Девочка нерешительно стояла на месте, но мать не двигалась. Линда внимательно следила за нами, переводя взгляд с одного конца кровати на другой — смотрела то на один берег, то на другой.
— Мама, вы деретесь?
— Уйди, Линда! — крикнула миссис Хэммонд. — Уходи! Это просто игра.
Девочка, кажется, не очень поверила.
— А мне можно поиграть, мама?
— Уходи, Линда! Ну же…
Линда неуклюже повернулась и, громко топая, сбежала по лестнице.
Миссис Хэммонд лежала, повернувшись лицом к стене. Ее тело начало приподниматься в медленной судороге злобы и недоумения. Удивления.
— Ты! — всхлипывала она. — Ты! — На тонких стеблях рук торчали узловатые розовые кулаки. Глаза бегали из стороны в сторону. От нее пахло мыльным порошком, паром и влажной одеждой. Теперь, к концу, она кричала во весь голос.
Она встала с постели и пошла прямо вниз. Я подумал, что она идет искать Линду. Но я ошибся. Когда я схватил пиджак и выскочил на улицу, я увидел, что она опять стирает. Как будто ничего не случилось. Она стояла с вальком над тазом и медленно колотила белье, а может, там и не было белья.

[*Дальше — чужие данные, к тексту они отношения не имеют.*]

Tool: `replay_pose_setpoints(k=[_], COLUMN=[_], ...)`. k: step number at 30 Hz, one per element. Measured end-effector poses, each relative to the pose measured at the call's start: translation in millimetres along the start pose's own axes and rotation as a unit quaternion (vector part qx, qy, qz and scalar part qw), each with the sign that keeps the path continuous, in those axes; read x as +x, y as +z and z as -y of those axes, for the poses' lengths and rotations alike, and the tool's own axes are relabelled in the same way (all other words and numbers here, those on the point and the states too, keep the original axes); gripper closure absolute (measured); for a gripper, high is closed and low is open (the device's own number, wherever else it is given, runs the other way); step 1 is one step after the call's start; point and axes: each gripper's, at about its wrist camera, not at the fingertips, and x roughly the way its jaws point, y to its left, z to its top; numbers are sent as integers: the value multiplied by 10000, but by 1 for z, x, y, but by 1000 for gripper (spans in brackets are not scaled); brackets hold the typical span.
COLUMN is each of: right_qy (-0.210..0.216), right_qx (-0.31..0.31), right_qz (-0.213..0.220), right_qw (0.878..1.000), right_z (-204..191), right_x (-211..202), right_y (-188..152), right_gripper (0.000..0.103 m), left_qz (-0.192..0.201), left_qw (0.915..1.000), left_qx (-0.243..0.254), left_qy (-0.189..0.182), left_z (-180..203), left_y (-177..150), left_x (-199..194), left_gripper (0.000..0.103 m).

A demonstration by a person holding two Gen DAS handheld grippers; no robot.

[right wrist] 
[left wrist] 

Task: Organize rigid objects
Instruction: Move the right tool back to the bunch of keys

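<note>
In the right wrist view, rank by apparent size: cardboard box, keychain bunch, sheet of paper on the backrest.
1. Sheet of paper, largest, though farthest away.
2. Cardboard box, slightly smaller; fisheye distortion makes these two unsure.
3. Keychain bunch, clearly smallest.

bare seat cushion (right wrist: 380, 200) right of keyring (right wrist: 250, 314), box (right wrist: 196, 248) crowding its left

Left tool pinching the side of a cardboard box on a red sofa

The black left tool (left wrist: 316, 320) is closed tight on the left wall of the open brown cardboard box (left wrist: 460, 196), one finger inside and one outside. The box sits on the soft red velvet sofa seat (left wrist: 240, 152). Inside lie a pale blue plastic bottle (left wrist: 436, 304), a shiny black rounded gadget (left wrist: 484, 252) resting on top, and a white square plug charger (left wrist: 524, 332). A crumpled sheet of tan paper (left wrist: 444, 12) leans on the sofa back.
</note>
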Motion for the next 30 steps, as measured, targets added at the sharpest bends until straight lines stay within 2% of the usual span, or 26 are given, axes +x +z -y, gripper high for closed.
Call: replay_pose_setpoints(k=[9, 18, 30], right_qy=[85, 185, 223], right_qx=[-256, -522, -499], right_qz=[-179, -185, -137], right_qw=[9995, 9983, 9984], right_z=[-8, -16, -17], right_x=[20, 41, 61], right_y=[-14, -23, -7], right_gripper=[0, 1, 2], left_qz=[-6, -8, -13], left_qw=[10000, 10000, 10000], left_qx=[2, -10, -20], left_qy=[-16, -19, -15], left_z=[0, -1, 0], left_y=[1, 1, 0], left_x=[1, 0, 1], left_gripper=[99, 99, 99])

Я ездил на машине около часа, потом отправился в «Мекку» прямо к открытию. Ресторан был пуст. Я зашел в бар и достал «Тропическую оргию»: лунная ночь над тихим тропическим морем; капитан Саммерс поднимается на палубу, оставив в каюте свою девочку «полностью удовлетворенной и в высшей степени довольной». К борту подошла шлюпка, чтобы забрать контрабанду, и капитан Саммерс вытащил маленький вороненый пистолет тридцать восьмого калибра. Я не считал себя виноватым. «Нечего все валить на меня», — говорил я себе. Не такая уж она недотрога. Она была замужем. Я бы ее не тронул, если бы не думал… И все-таки у меня на душе кошки скребли, пока не явился Морис с девочками.
— Тарзан снова сражался, — сказала Джудит, белокурая секретарша мэра. — Не хочет ли он сразиться со мной? — Она оттянула лацкан моего пиджака и увидела влажную запятнанную кровью рубашку. Она состроила гримасу. — Ну что ж, пора приучаться быть храброй! — сказала она.
Я засмеялся и почувствовал облегчение: я боялся, что, увидев меня, они сбегут.
* * *
Это повторялось не часто. Я предпочитал уходить с ней наверх в середине дня — так было легче. Вот почему нашим днем постепенно стало воскресенье. Все было известно заранее. Она поднималась к себе и надевала серое шерстяное платье, а если я не шел, звала меня или спускалась вниз и тихо сидела у камина, пока я не вставал. И уже тогда она без меня не шла. Тот же раз навсегда заведенный порядок соблюдался и в спальне — обязательно моей, как она настаивала, словно важнее всего для нее было соблюдать какие-то правила, которые она сама установила. Она всегда оставалась безучастной. И бессловесной. Когда все кончалось, она опять надевала домашнее платье. Она только терпела. Она, наверное, думала, что у нее нет другого выхода. Ей было все равно. Обычно такие воскресенья выпадали два раза в месяц.